I have a doubt related to comparing the cost of a control to Losses before and after implementing the control.
If a Co. finds out that the Annual Loss Expectancy for an asset = $100
Is my understanding correct that business will approve to implement a control upto a maximum of $100 to protect the asset?
(So business will approve to install a control that will cost them $60 to mitigate the risk)
If a Co. finds out that the Annual Loss Expectancy for an asset = $100. After implementing control the ALE for the asset = $50 and the control will cost them $60.
Should the business implement the control?
If we use the formula Value of control = (Old ALE) - (New ALE) - (Cost of control) then we get:
Value of control = 100 - 50 - 60 = -10 (negative $10) suggests that it is not a good decision to implement the control.
doubt: But we stand to lose $100 as compared to $50 if we do not implement the control?
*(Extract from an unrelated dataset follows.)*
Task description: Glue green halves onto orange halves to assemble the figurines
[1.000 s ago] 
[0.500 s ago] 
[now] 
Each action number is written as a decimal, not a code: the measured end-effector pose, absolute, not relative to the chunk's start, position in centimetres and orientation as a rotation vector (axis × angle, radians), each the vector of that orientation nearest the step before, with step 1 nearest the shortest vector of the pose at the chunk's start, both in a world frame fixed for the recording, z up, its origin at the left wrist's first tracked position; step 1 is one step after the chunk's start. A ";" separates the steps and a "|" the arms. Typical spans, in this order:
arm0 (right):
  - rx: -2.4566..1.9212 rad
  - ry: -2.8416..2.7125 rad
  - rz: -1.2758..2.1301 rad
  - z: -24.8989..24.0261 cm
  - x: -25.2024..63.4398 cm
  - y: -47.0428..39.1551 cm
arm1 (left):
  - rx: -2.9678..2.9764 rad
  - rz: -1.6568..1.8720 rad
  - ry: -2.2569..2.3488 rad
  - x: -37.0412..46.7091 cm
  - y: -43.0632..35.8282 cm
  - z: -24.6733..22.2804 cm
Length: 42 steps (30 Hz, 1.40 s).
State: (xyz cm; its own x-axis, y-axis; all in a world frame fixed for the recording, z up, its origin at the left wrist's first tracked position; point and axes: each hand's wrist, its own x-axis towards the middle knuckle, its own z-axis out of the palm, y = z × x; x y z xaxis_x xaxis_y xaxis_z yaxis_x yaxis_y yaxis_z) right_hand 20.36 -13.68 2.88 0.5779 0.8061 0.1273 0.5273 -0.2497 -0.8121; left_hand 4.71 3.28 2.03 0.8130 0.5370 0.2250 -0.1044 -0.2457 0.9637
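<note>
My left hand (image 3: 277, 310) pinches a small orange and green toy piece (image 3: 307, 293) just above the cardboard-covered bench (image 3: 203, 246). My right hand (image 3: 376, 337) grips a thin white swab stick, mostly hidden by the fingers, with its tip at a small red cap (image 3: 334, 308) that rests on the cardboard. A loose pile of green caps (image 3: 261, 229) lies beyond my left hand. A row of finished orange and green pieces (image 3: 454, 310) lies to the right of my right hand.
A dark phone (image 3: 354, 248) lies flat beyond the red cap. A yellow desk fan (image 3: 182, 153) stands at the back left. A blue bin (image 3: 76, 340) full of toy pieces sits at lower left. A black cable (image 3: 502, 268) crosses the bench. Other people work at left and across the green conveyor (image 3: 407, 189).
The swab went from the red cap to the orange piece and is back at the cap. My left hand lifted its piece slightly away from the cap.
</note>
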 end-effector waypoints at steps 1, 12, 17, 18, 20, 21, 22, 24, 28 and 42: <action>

And as per Scenario#1 if we do not mix the new ALE in the picture and just compare the cost of the control($60) and the original ALE($100), the cost of control seems to be fine?
So do we need to follow separate approaches for these 2 separate scenarios i.e. in Scenario-1 base decision just on basis of the single ALE and the cost of control but in Scenario-2 base decision using Old ALE - New ALE - Cost of Value and implement the control only if the value is 0 or positive?